Un nouveau droit pour les parents
Le congé de naissance entre en vigueur : chaque parent pourra bénéficier de jusqu'à deux mois de pause supplémentaires après la naissance (ou l'adoption) d'un enfant, rémunérés à plus de 60 % du salaire — bien au-delà de l'indemnité d'environ 450 euros mensuels du congé parental actuel, rapporte BFMTV. Le dispositif s'applique aux naissances à compter de 2026. (Le détail des taux par mois, plafonds et conditions est précisé par les sources officielles ; à vérifier au cas par cas.)
Comment ça fonctionne
Concrètement, chaque parent peut poser un ou deux mois, en une fois ou de façon fractionnée, dans les mois qui suivent l'arrivée de l'enfant.
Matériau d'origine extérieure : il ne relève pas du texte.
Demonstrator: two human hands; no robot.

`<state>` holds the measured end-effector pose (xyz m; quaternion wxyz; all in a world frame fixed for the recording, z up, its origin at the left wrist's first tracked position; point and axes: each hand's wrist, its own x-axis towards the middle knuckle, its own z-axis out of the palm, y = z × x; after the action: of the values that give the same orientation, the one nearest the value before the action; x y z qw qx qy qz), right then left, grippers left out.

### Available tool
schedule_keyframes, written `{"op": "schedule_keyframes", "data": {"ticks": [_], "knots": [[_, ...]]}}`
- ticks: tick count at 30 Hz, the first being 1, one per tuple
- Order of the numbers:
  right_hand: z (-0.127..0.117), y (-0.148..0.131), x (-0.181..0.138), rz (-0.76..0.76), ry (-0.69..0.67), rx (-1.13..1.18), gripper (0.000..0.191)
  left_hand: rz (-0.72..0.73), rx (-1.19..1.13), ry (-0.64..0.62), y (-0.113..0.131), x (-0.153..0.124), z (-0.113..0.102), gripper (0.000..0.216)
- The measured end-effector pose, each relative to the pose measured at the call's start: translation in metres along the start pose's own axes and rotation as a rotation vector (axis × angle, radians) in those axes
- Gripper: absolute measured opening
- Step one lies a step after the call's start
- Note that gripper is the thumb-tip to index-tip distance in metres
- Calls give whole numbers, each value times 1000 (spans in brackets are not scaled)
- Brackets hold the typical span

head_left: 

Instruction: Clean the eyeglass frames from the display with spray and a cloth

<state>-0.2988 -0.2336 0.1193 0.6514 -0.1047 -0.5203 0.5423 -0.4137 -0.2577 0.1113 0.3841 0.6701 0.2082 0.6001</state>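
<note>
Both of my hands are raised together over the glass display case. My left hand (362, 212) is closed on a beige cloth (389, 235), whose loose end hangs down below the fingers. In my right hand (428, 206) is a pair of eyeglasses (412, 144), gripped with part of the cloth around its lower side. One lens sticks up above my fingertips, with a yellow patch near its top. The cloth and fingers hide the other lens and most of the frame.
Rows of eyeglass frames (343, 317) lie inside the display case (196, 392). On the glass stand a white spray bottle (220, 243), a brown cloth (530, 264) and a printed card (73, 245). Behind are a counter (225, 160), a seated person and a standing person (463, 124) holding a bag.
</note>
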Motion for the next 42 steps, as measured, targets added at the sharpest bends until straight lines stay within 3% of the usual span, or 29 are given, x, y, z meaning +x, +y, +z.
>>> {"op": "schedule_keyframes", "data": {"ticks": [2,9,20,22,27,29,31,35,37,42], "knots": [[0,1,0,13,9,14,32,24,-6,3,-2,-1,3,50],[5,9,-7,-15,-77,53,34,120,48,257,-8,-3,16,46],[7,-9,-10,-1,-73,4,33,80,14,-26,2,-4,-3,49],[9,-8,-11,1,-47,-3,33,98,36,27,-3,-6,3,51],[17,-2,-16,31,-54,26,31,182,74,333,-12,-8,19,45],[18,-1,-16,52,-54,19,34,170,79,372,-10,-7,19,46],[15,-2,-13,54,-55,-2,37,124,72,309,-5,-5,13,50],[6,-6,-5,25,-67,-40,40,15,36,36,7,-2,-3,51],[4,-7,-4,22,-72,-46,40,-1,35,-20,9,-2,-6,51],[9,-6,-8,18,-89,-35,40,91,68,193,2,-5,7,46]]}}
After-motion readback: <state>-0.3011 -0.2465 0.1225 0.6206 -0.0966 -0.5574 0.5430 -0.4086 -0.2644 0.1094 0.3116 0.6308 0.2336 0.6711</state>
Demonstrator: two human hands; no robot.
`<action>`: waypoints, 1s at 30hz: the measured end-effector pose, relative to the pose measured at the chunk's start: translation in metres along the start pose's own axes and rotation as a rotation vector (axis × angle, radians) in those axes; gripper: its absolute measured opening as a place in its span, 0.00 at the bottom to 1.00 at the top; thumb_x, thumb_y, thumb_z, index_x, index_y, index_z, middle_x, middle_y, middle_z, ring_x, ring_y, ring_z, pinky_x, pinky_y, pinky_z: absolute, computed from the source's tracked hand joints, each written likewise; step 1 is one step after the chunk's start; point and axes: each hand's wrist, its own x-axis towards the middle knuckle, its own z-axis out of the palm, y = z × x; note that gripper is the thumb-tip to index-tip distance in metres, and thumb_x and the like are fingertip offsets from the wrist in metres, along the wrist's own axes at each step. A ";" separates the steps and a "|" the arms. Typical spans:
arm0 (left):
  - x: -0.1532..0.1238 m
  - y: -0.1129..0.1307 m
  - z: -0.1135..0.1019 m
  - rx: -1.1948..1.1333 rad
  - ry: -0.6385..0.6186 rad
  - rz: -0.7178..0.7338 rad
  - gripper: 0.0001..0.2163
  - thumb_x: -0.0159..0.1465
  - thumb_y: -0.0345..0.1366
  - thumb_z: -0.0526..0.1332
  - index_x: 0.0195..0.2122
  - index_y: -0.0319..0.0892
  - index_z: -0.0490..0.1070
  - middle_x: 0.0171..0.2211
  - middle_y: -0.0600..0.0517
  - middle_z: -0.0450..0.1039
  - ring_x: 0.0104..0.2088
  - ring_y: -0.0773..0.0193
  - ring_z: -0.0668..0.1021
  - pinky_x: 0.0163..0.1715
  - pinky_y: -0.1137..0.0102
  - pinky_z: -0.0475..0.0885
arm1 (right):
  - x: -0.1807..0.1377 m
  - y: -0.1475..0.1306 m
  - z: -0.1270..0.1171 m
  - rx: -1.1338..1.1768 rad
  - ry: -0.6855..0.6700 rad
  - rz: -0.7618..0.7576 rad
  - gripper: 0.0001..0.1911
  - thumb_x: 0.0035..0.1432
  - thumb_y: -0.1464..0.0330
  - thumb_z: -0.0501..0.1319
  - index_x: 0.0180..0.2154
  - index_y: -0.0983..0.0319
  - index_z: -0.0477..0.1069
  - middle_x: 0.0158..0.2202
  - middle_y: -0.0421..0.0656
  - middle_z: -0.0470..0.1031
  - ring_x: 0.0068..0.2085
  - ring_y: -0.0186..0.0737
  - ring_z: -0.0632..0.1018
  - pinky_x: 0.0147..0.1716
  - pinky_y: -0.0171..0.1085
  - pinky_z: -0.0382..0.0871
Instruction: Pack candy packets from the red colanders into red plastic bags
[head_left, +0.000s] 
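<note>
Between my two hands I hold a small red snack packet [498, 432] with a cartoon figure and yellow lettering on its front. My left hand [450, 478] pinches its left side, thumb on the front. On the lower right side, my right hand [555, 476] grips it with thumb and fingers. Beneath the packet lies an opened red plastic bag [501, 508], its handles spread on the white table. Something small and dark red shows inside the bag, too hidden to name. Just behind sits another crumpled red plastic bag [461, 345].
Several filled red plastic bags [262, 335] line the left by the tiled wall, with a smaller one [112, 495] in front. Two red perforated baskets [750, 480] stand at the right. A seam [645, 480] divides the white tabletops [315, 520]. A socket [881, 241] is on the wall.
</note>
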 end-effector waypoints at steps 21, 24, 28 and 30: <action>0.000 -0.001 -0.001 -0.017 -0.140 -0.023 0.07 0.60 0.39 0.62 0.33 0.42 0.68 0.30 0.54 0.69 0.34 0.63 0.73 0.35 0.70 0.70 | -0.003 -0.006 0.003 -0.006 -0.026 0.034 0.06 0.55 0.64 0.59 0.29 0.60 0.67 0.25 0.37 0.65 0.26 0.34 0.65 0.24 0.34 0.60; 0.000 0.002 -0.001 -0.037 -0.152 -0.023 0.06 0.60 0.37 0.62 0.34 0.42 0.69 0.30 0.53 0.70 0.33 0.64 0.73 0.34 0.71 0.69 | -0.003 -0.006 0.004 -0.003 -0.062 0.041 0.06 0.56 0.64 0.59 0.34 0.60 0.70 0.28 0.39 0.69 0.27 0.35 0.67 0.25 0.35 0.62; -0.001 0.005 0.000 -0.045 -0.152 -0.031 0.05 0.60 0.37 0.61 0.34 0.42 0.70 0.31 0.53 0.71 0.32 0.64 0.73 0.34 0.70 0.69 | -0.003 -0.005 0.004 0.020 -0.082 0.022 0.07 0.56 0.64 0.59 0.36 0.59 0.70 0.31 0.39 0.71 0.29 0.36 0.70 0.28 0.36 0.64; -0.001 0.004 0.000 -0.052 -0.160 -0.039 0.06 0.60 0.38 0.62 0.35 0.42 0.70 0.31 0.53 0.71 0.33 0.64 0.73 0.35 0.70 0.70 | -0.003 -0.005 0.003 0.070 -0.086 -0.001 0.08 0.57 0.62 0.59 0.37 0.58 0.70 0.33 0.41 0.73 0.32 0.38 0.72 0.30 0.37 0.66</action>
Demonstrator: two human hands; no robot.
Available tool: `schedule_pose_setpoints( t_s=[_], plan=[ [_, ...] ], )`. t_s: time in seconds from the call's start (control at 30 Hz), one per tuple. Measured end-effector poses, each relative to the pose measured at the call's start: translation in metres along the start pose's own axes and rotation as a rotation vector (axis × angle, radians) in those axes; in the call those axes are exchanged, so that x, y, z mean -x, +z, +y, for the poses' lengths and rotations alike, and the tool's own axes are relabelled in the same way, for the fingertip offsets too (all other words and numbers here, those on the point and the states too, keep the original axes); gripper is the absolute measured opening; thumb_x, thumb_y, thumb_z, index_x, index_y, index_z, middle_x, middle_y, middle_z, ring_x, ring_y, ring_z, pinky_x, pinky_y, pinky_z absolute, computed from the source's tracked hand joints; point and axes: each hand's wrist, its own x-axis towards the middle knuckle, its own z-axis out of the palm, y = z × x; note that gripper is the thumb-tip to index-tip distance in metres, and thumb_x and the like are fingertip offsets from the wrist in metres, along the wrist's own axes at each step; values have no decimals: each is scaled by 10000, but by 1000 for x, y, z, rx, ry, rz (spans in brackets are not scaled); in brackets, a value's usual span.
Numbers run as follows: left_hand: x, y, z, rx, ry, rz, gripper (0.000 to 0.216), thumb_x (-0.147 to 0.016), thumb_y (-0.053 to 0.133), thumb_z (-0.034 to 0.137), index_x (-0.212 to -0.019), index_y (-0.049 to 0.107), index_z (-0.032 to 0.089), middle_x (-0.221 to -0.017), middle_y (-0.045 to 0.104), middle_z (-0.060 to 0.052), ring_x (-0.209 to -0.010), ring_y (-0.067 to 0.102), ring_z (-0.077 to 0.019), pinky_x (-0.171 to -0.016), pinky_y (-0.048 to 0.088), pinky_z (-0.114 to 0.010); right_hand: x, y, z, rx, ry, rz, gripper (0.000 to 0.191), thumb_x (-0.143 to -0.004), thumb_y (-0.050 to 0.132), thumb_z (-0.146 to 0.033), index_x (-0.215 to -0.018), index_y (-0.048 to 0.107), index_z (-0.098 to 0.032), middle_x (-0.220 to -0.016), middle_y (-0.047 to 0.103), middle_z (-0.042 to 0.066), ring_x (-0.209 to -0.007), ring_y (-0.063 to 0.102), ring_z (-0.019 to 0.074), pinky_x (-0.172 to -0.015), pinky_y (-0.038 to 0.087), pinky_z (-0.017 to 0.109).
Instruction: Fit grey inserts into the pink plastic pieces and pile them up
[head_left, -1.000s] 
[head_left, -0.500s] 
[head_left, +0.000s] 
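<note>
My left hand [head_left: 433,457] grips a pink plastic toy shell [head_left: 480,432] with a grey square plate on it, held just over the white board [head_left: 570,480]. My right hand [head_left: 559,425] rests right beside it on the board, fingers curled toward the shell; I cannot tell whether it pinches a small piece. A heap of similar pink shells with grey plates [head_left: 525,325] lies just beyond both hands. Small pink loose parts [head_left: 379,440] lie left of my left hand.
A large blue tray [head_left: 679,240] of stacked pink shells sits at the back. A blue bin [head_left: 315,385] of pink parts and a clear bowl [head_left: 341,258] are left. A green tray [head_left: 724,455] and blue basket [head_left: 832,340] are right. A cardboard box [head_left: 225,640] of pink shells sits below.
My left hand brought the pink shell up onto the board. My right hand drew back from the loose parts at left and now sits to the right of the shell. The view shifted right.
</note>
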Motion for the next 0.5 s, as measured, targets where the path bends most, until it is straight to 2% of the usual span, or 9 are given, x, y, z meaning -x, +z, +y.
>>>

La rémunération, versée via la Sécurité sociale, est calculée sur le salaire et plafonnée. Ce congé s'ajoute aux congés de maternité, de paternité et d'adoption existants, qui ne sont pas modifiés.
Un objectif d'égalité
Au-delà du soutien financier, la réforme affiche une ambition : mieux accompagner les premiers mois de l'enfant, et favoriser un partage plus équilibré entre les deux parents. En ouvrant ce droit à chacun, le gouvernement entend faire évoluer les pratiques, encore très inégalitaires, autour de l'arrivée d'un enfant.
Points à clarifier
Quelques zones d'ombre subsistent, notamment pour les revenus modestes ou irréguliers et les indépendants, ainsi que l'articulation avec les autres prestations familiales (l'allocation PreParE ne peut, par exemple, se cumuler sur la même période). Les modalités précises figurent sur les sites officiels (service-public.fr, CAF, Assurance Maladie). Pour les familles, l'essentiel est là : un temps supplémentaire, mieux rémunéré, pour accueillir un enfant — une avancée sociale très attendue.